Problem details — Please write out exactly, without any picture, each line from the first in the listing through the line that includes "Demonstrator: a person".

━━━━━━━━━━━━━━━━━━━━

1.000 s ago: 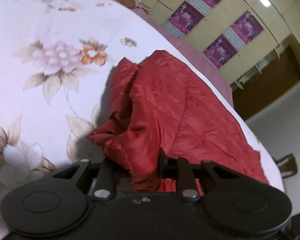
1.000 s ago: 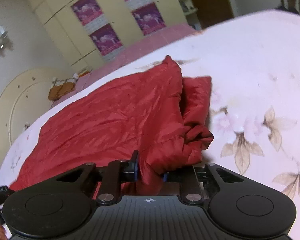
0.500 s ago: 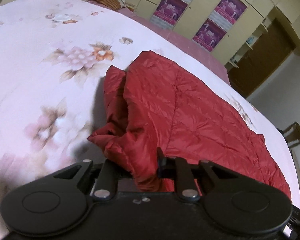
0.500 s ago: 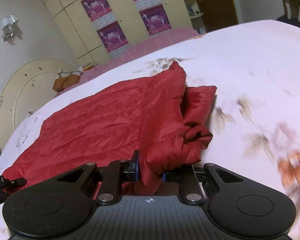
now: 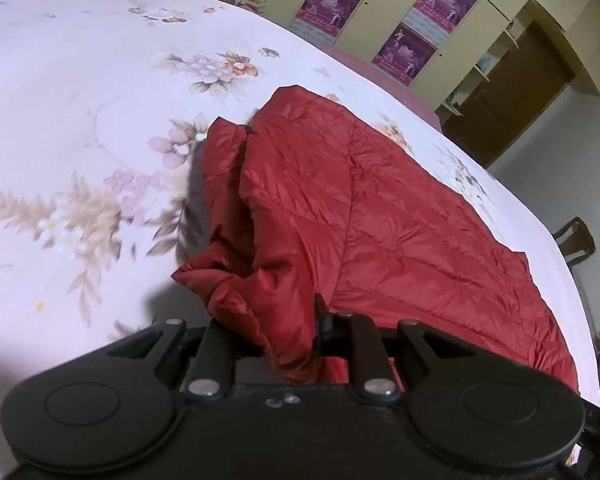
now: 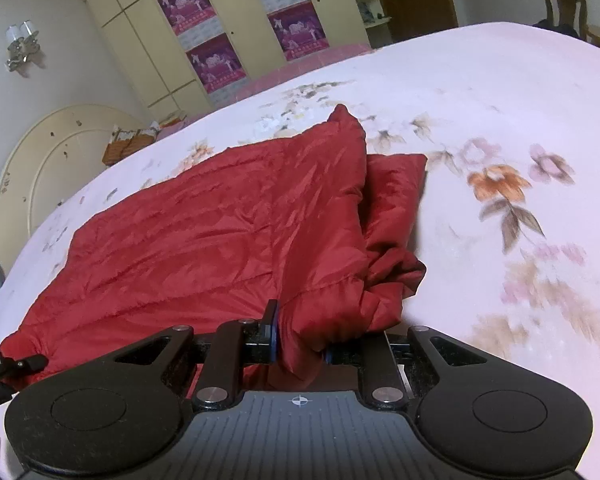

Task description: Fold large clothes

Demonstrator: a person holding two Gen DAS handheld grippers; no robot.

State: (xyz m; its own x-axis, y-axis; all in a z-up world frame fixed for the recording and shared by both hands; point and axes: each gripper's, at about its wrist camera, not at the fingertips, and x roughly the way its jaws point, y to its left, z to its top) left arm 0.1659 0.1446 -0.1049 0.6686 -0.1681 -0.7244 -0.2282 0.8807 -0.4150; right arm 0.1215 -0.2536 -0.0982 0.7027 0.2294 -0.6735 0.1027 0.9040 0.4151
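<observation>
A red quilted jacket (image 5: 380, 216) lies spread on a bed with a pale floral sheet (image 5: 80, 120). My left gripper (image 5: 288, 340) is shut on a bunched edge of the jacket near a folded sleeve (image 5: 220, 184). In the right wrist view the jacket (image 6: 220, 232) stretches away to the left, and my right gripper (image 6: 300, 344) is shut on its near edge beside the other folded sleeve (image 6: 396, 192). The cloth hides the fingertips of both grippers.
The floral sheet (image 6: 500, 100) extends wide around the jacket. Cream wardrobes with purple posters (image 6: 220, 40) stand behind the bed, a round headboard (image 6: 40, 160) at the left. A wooden chair (image 5: 576, 240) stands by the bed's edge.
Both grippers have kept their hold on the jacket and moved with it over the sheet; the views have shifted, showing more bed and more of the jacket laid out.
</observation>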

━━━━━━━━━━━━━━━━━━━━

Result for this exercise —
1.000 s ago: 
1.000 s ago: 
0.500 s ago: 
0.500 s ago: 
now: 
now: 

Task description: Fold large clothes

Demonstrator: a person holding two Gen DAS handheld grippers; no robot.

Nothing else goes in the answer.